Au mois de septembre 2020, 575 000 prêts garantis par l’Etat (« PGE ») ont été accordés aux entreprises pour un montant total d’environ 120 milliards d’euros sur 300 milliards d’euros mis à disposition par l’Etat. Ce ne sont pas les 3% de refus de PGE par les banques qui expliquent que moins de 50% des fonds mis à disposition ont été utilisés mais plus certainement que certaines entreprises n’en ont pas fait la demande. En effet, sur la base du nombre total d’entreprises, seulement 25 % des entreprises ont bénéficié d’un PGE, et parmi elles, beaucoup d’entreprises en difficulté du fait de la crise sanitaire ou qui l’étaient déjà avant …
Il est indéniable que les mesures gouvernementales mises en place durant le confinement pour soutenir l’économie (chômage partiel, suspension/exonération des cotisations sociales, déblocage accéléré de crédits d’impôt, fonds de soutien, report ou suspension de délais d’exigibilité de certaines dettes, PGE, etc.) ont produit leur effet et sont une réussite à date.
En effet, les statistiques enregistrent un recul de plus de 20% par rapport à 2019 des défaillances d’entreprises à la même période alors que toute la place prévoyait une immense vague de défaillances des entreprises à la rentrée. Les praticiens parlent de « calme plat », il ne faut toutefois pas comprendre à travers cette expression qu’il n’y a aucune faillite enregistrée aujourd’hui.

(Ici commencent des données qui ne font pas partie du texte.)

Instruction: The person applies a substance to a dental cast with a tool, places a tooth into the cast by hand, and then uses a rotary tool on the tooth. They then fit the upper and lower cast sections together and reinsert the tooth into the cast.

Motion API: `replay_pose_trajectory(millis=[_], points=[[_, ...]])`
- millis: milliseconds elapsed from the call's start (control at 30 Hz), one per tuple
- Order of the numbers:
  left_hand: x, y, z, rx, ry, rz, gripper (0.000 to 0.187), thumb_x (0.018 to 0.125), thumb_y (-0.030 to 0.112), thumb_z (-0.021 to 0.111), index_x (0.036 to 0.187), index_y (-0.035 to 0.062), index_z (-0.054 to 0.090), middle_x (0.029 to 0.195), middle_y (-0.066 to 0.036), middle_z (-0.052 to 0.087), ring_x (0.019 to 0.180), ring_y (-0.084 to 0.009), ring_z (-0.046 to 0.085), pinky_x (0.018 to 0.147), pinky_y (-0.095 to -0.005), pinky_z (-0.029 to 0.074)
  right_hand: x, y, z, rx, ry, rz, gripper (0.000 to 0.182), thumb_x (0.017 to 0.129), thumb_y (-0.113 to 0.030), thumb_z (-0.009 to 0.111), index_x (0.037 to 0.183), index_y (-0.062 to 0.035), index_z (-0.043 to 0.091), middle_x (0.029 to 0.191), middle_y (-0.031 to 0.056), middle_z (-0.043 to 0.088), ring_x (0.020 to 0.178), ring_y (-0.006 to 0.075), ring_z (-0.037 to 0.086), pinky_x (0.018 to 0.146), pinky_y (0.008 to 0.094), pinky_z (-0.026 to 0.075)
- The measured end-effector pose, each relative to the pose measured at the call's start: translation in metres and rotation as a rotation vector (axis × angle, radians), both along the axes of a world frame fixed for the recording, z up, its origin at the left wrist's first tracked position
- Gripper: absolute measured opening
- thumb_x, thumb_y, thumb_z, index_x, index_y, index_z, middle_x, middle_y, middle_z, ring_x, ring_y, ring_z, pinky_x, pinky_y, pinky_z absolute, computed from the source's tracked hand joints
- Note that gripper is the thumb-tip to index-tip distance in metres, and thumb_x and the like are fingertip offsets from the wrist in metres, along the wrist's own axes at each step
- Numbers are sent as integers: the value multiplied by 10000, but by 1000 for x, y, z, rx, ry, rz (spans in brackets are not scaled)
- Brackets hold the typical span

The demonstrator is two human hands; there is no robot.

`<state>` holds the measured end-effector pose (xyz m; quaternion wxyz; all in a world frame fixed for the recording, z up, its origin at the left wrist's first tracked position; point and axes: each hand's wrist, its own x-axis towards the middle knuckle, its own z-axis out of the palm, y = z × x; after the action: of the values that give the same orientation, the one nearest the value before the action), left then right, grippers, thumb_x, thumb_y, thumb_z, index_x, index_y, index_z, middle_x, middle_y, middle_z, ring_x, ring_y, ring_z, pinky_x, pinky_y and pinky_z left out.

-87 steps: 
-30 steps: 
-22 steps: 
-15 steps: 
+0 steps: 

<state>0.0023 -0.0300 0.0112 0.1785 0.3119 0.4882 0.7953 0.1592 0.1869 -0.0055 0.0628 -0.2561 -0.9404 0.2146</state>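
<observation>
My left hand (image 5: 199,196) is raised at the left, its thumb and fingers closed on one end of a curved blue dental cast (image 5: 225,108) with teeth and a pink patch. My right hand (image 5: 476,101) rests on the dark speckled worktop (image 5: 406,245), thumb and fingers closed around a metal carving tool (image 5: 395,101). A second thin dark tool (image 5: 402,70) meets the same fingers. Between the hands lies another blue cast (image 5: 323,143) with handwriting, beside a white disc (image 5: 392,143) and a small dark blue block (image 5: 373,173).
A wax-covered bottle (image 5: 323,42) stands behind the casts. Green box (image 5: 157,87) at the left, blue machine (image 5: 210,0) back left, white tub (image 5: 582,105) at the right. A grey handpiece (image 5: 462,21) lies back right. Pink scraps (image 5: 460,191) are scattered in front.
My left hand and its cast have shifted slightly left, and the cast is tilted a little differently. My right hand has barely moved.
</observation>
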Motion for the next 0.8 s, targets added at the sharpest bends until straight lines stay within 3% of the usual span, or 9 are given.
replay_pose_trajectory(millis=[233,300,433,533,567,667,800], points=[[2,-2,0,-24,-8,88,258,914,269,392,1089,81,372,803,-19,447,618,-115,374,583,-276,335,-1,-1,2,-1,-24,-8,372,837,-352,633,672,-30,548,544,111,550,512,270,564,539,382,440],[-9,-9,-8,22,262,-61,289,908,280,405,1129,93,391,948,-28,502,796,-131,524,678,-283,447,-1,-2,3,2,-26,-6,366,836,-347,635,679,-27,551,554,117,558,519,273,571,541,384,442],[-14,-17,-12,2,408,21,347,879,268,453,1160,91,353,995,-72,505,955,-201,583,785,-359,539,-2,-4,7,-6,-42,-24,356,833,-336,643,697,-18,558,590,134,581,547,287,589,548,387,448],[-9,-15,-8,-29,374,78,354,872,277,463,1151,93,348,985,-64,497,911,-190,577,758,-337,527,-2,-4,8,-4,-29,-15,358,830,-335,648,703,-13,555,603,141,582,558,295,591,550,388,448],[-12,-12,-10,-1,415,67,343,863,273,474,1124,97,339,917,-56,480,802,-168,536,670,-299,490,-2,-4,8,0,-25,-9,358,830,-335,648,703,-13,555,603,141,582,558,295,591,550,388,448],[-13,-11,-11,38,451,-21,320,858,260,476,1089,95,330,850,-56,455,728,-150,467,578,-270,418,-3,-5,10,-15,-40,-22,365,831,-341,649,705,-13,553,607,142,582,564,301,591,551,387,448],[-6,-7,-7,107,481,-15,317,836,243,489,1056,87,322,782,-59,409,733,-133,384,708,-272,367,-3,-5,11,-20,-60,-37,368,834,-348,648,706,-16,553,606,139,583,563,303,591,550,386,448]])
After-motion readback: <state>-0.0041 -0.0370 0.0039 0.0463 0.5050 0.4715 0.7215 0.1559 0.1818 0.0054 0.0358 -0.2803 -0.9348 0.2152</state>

Le gouvernement a fait le choix, compréhensible, de favoriser l’endettement à la faillite. En effet, en utilisant l’endettement, sous réserve d’une reprise d’activité et de délais adaptés, l’entreprise peut rembourser ses dettes et survivre avec le maintien de tout ou partie des emplois qu’elle génère, alors qu’en cas de faillite, tout disparaît (activité, emplois, dettes, avec pour ces dernières un effet ricochet et de défaillances en chaîne des créanciers impayés, etc.).
Face à ce « calme plat », il convient d’avoir à l’esprit que les PGE accordés ont servi à pallier la perte de chiffre d’affaires des entreprises, non pas à créer de la valeur, objet même d’un emprunt. Sans être économiste, une entreprise s’endette en principe pour investir, puis transformer sa dette en capitaux propres, ce qui lui permet, sous réserve d’un bon investissement, de rembourser sa dette.
En conséquence et mécaniquement, sauf miracle grâce à un boom de la consommation et une surperformance des entreprises françaises (une perte de chiffre d’affaires étant irrattrapable), le remboursement de la dette d’emprunt (crédits normaux et PGE) sera très long, très difficile, voire peut-être impossible. Le gouvernement a d’ailleurs permis d’amortir les PGE sur plusieurs années (5 ans maximum).
Nous pouvons en tout état de cause anticiper des restructurations d’entreprises massives à partir de 2021 impliquant inévitablement, à mon sens, une mutation des modèles économiques, un redimensionnement des entreprises et une renégociation des plans de remboursement des PGE dont les premières échéances de remboursement devraient tomber mi-2021 pour la majorité.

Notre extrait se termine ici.